Jack might be said to have had it all. In his early forties with a lucrative law practice, an affluent life style, happily married to a beautiful woman, three lovely young children; what more could he have wanted? Yet, Jack could never get over the feeling that he was missing out on life. He had felt like that for as long as he could remember. When he was a child, he always needed the latest fad his friends were getting: a new bike, new trainers, a cool jacket; there was always something better. When he started dating, he would have several girl friends on the go at the same time, promise each the earth, but never make the final commitment, that is until Charlie issued her ultimatum – marry her or leave. The same indecision came up with his job; where should he work? Would that big city firm be better than the practice in Birmingham? Or what about Manchester? Or maybe he could get a job in the United States. With Charlie’s help, he eventually decided on a company practice in the City of London. It was undoubtedly a good decision, but he still felt that job in Boston might have been better. Then it was where to live? Should they buy a house out of town, in Essex or maybe St Albans, or perhaps down in Tonbridge or what about getting a flat in Blackheath? He got so stressed about it, he couldn’t sleep and the gut upset he had suffered from in childhood, came back. He eventually left that decision to Charlie, who decided that a house out in Woodbridge would work well for their jobs and for their growing family, but Jack always had that nagging feeling they could have done better.
Shortly after his forty second birthday, Jack’s indecisiveness reached a crisis. Their life had settled down. The family were growing up. He still went through agonies over schools and holidays, but tended to defer to Charlie, but Jack had this nagging feeling he was missing out on life. He needed more. He trawled dating sites and arranged assignations, but they always left him dissatisfied and dreadfully guilty. How could he take such risks with his family? Of course, he became careless. Charlie checked his computer and discovered her husband’s secret life. She shouted at him, called him all sorts of names, then took the children and moved out.

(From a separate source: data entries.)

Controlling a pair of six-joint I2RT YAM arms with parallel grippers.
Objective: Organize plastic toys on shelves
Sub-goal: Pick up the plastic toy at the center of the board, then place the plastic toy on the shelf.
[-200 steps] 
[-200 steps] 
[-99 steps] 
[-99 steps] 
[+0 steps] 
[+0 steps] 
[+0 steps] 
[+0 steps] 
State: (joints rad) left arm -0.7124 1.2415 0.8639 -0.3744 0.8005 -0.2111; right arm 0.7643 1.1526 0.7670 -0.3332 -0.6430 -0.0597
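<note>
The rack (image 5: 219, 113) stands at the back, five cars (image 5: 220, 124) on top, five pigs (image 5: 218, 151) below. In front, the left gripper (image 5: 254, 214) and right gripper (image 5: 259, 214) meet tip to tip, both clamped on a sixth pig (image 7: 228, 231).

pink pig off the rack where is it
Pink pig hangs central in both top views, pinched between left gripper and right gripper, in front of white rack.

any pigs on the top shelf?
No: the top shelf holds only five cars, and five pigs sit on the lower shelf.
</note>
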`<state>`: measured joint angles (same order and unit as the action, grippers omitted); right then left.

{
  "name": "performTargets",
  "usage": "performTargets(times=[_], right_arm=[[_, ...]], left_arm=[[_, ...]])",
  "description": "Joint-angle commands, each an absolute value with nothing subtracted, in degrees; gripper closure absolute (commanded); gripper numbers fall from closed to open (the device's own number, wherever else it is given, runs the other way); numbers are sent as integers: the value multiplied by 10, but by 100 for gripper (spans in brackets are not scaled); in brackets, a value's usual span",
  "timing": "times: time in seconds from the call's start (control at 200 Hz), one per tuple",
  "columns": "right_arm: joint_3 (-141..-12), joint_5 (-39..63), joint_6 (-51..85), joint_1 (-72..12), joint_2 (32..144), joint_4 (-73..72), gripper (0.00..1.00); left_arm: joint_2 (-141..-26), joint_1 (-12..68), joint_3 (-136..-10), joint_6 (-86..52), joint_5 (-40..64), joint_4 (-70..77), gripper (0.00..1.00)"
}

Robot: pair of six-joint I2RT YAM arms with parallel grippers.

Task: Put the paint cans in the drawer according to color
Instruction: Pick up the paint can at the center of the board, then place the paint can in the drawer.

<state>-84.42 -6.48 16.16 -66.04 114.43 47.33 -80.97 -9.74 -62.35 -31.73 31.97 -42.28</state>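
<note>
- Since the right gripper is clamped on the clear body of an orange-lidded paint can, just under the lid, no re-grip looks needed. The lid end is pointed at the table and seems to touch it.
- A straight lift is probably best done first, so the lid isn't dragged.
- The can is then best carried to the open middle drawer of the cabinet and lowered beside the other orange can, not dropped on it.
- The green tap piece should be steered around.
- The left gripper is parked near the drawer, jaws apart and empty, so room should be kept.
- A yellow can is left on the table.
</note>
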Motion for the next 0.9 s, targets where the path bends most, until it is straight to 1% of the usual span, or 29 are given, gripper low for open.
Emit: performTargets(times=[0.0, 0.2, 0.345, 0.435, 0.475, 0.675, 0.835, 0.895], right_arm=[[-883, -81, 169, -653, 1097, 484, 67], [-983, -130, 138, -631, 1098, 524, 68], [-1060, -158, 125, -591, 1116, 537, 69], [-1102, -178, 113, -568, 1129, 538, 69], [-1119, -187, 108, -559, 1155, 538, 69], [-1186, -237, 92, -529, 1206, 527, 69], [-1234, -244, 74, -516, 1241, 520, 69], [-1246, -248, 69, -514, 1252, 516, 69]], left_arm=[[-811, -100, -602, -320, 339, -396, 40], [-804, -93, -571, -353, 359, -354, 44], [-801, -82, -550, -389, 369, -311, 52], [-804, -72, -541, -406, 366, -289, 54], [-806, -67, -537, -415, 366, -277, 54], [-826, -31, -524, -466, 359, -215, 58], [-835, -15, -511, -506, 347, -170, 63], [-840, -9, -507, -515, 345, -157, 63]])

Jack’s life fell apart. The occasional gut upsets that had once occurred at times of stress and indecision were now present every day. He hardly dare go out of the house for fear of needing to find a loo urgently. The tablets were ineffective. He was missing a lot of time off work and when he did manage to go in, he couldn’t concentrate. Eventually, he went to see a specialist. He had tests for coeliac disease, for colitis, for food allergy; he had colonoscopies, scans, went on all kinds of diets, but nothing positive turned up and no treatment worked. Jack was sure they were missing something. He sought other opinions, saw dieticians, other specialists, alternative practitioners, all to no avail. It was only when he saw a psychologist, who suggested that illness might be relieved by living a more regulated life that his symptoms improved, within a few weeks he felt bored again and was desperately seeking out diversions. He went on line, obsessively checked his social media pages to check he was still connected, but his symptoms came back. That’s when he started to take the drugs. At least they seemed to calm him down.
FoMO or Fear of Missing Out might be seen a fear of regret, of making the wrong decision; the grass always seems greener on the other side of the fence. This often results in an inability to commit or feel content with one’s lot in life, the person with FoMO always wants more. It is a self fulfilling prophecy. If you cannot decide for fear of missing out, you always end up missing out.
By the time Jack came to see me, he was bored, lonely, depressed and desperate. He blamed it all on his irritable guts; that was now the focus of his frustration. ‘How was it that none of the numerous gastroenterologists and dieticians he had seen had not been able to cure him?’, he complained. ‘Did I think he should go to California where they seemed to have new ideas on treating IBS?’
Slowly and with some resistance, Jack was able to express how he felt now rather than what he needed to do. He admitted feelings of emptiness and hollowness; he had no substance and meaning in life. In the past, he had been able to fill the space with excitement for the next project, but no sooner that was achieved than his enthusiasm drained away and he needed to find something else. Over the course of several months, Jack talked a lot about the background and essence of his loneliness. He told me that he was the only son of ambitious but somewhat distant parents, who never seemed to recognise him for who he was; only for what he achieved. He grew up with no sense of agency and no idea of what he really wanted. But he got lucky; Charlie and the children had supplied the meaning his life that was missing and for a while he was fulfilled and happy, albeit somewhat indecisive. But as she became busier and children grew up, his fulfilment declined and he had needed to find something else. Jack was dependant on external resources to regulate his well being and these were running out. His job and his clients provided a framework and some sense of purpose, but increasingly, he felt bored with his work. He felt too guilty and ashamed to look for other life partners. He would never meet anybody like Charlie. And social media just seemed to underline his sense of loneliness.
Jack has been coming to see me every week for two years. He seems to value the regular connection as an opportunity to communicate how he feels rather than how he thinks he ought to feel. He is becoming more authentic and his bowel problems are under his control. He has moved out to a village in Suffolk and takes part in village life. He sees the children once a week and they often stay. ‘Life is not perfect’, he tells me, ‘but perhaps it never is’.